If the Corps was unable to obtain all the needed easements, it could potentially delay the reconstruction process and again place it in jeopardy of having federal funds cut per President George W. Bush’s budget requests.

Parsons said one option suggested by Marlow & Co. was that the project could be completed in two separate segments, allowing a fully permitted Bethany Beach project to get under way while the Corps dealt with potential easement issues in South Bethany.

He noted that the easement problems in the Lewes-Rehoboth Beach project were eventually solved by the condemnation of the properties in question by the state’s Department of Natural Resources (DNREC), which is the coordinator for the reconstruction projects. “They will not let that happen again,” Parsons said. “They are on top of it.”

Parsons made the case for continuing the contract with Marlowe & Co. by emphasizing that they had asked “the right questions” at meetings with the Corps, Congress and administrative agencies to keep the project on target. He said the company was focused on monitoring the Corps’ progress through the engineering stage of the project and into its building phase.

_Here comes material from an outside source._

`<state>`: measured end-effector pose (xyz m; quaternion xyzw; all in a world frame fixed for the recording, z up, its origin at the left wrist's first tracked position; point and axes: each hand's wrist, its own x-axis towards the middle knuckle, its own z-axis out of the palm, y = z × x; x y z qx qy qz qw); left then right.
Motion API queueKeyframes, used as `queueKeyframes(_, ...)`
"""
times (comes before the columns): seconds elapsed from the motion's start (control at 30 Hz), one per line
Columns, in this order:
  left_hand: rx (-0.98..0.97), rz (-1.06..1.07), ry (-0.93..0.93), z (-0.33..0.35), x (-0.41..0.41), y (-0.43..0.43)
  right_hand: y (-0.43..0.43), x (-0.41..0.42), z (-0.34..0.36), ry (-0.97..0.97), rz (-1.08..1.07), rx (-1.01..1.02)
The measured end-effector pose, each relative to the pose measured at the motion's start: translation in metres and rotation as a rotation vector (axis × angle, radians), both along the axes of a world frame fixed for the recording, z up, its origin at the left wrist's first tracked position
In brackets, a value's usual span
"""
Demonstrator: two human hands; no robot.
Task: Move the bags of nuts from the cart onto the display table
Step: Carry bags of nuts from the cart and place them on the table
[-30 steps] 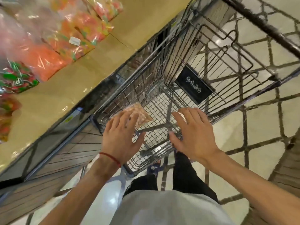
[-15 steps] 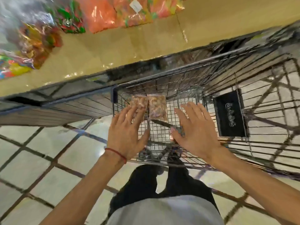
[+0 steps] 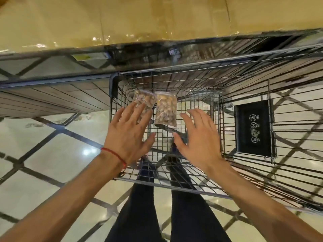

Keeping that progress on track is paramount for the project’s completion, Parsons said, and Marlowe & Co. was known for its knowledge and contacts on the subject, as well as its ability to get projects past stalled points and funding crises.

Parsons gave Marlowe & Co. much of the credit for the renewal of federal funding for the current engineering phase of the Bethany Beach-South Bethany project, noting the project was one of only handful that recovered from a no-funding request from the Bush administration to actually receiving an increase in funding (from an initial $350,000 amount in a draft budget in July 2004 to a final amount of $425,000 when the budget was finalized in December 2004.)

He also credited the work of the state’s legislators in the effort to continue funding for beach projects despite presidential opposition.

The emphasis on getting the project from the engineering phase to the construction phase has largely been due the drawing of a line for funding cut-offs at programs that have already begun construction. Parsons said Marlowe’s efforts to monitor the project’s progress were “important to get a funding request to Congress as soon as possible.”

Resident and Planning Commission member Steve Wode supported Parsons’ recommendation that the contract with Marlowe & Co. be renewed. “The Bethany Beach-South Bethany segment will cost the most of all of the segments,” Wode said. “Marlowe is key.”

Wode said he supported the plan suggested by state Rep. Gerald Hocker when he spoke to the council and residents several months ago. Hocker had advised the town to aim for the full 50-year project, rather than making plans to do short-term replenishment projects without federal funding or “piggybacking” replenishment with the project slated for Fenwick Island.

Parsons noted that the engineering phase of the Bethany Beach project is essentially done, with the $425,000 in federal funding targeted for completing final engineering aspects and getting the project moving from engineering to actually putting sand on the beach.

Mayor Jack Walsh said South Bethany officials had been approached about joining in with the Bethany Beach contract with Marlowe & Co. and sharing some of the costs. However, he said, South Bethany Mayor Gary Jayne had been out of town and the South Bethany Town Council would be unable to address the issue until its February meeting.

Council members then voted unanimously to continue the contract with Marlowe & Co. through December 2005.

“The beach will be bigger than it has been in more than 50 years,” Parsons said of the scope of the project, noting that many town residents will never have seen the spread of sand that will exist after its completion. If performed as in existing projects, a reconstruction project in Bethany Beach would include a 50-year maintenance agreement with the Corps, hence the “50-year” moniker.

Parsons noted that he would provide a sample cooperative agreement with the Corps for council members to peruse in the near future.